Harrison's life story is fascinating and his memorial is one of the most beautiful and affecting things I've ever seen. The light from the windows either side gives the solid bronze of the memorial an ethereal, fleeting animation that heart-stoppingly invokes the ‘misty panes’ line from Owen’s poem - a visceral example of Freud’s ‘uncanny’ that literally caught my breath when it struck me. My breath...
I suddenly found myself focusing on my breath and my breathing, unexpectedly conscious of it and self-conscious at the same time; aware of life as I stood and contemplated death, Gillick’s exceptional work on this war memorial delivers a very touching and yet profound way to remember those who were killed in war; to ensure we never forget.
Could there be a better tribute to Edward Harrison’s sacrifice and a reminder of the impact and importance of his life’s work?
Had you heard of Edward Harrison before? What do you think of his story and his memorial? Let me know in the comments below.
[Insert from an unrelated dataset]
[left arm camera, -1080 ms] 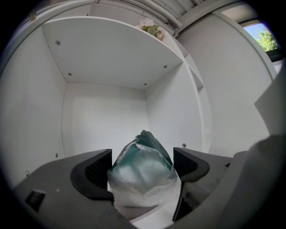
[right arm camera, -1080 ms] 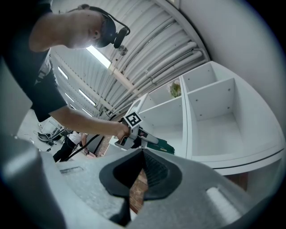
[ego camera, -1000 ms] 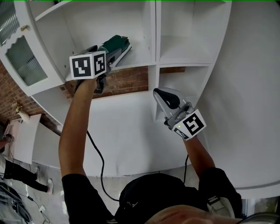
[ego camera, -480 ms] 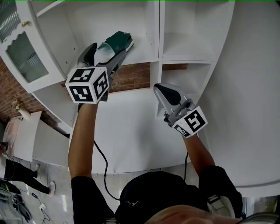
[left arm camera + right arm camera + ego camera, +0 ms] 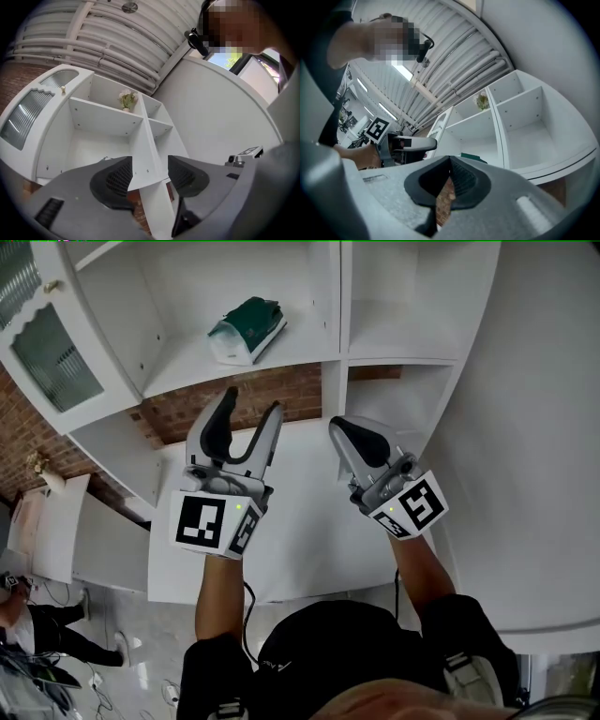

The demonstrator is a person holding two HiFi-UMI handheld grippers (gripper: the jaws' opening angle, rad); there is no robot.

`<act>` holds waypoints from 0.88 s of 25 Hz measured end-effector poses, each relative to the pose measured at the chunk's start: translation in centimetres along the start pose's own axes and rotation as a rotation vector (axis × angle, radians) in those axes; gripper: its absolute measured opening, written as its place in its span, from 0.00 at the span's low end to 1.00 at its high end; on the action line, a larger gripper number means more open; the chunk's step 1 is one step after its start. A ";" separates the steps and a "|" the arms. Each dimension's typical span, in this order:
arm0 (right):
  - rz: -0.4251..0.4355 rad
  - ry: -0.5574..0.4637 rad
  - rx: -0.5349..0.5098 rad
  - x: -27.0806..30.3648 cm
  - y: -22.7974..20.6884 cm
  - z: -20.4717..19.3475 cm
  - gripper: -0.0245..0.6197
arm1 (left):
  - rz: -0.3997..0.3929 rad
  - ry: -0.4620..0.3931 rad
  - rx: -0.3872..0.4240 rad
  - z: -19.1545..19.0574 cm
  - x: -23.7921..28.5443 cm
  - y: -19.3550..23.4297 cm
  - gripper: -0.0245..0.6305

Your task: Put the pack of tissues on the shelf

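Already shelved: green-and-white plastic tissue pack (image 5: 246,329) lies on white shelf (image 5: 187,364), well ahead of left gripper (image 5: 251,409), whose jaws are spread, closing, empty. Right gripper (image 5: 342,430) jaws pressed together. Pack likely light, squashy, slippery; pinch across narrow width.

head looks down (all share shelf (image 5: 178,362))
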State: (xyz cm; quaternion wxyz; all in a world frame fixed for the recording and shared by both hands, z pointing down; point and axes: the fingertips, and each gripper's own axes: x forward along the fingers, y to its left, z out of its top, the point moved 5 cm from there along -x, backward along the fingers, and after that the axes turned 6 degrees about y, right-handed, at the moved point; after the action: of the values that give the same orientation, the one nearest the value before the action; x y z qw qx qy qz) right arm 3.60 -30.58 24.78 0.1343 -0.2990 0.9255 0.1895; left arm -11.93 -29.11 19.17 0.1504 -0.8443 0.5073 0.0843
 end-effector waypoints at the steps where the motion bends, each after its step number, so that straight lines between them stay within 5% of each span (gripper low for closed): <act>1: 0.001 -0.004 0.003 0.0 0.3 0.1 0.04 | -0.007 0.001 -0.002 -0.4 -0.4 -0.7 0.37; 11: -0.007 -0.011 0.022 -0.4 2.7 -0.1 0.04 | -0.051 -0.004 -0.044 -2.8 -3.2 -4.2 0.06; 22: -0.052 0.011 0.031 -1.3 3.6 -0.4 0.04 | -0.090 0.045 -0.081 -4.7 -3.9 -5.4 0.04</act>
State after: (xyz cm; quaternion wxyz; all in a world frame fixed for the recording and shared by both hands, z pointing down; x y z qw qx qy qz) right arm 2.41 -27.44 26.58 0.1388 -0.3218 0.9211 0.1698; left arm -9.06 -25.05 25.64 0.1083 -0.8734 0.4681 0.0791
If you found this interesting, I would really love it if you’d please help me to commemorate Edward Harrison, especially as it’s 100 years this year since he died, by sharing his story with someone else?
The Tripographer’s notes
Unslumping level? 10/10. Utterly inspiring and guaranteed to unslump you
Would I go again? Yes
Best time to go? Any time the RSC is open. You don’t need to attend an event there to go in and ask to see the memorial
Best for? Remembrance and a beautiful library
Top tip? Go in when it’s sunny for maximum effect.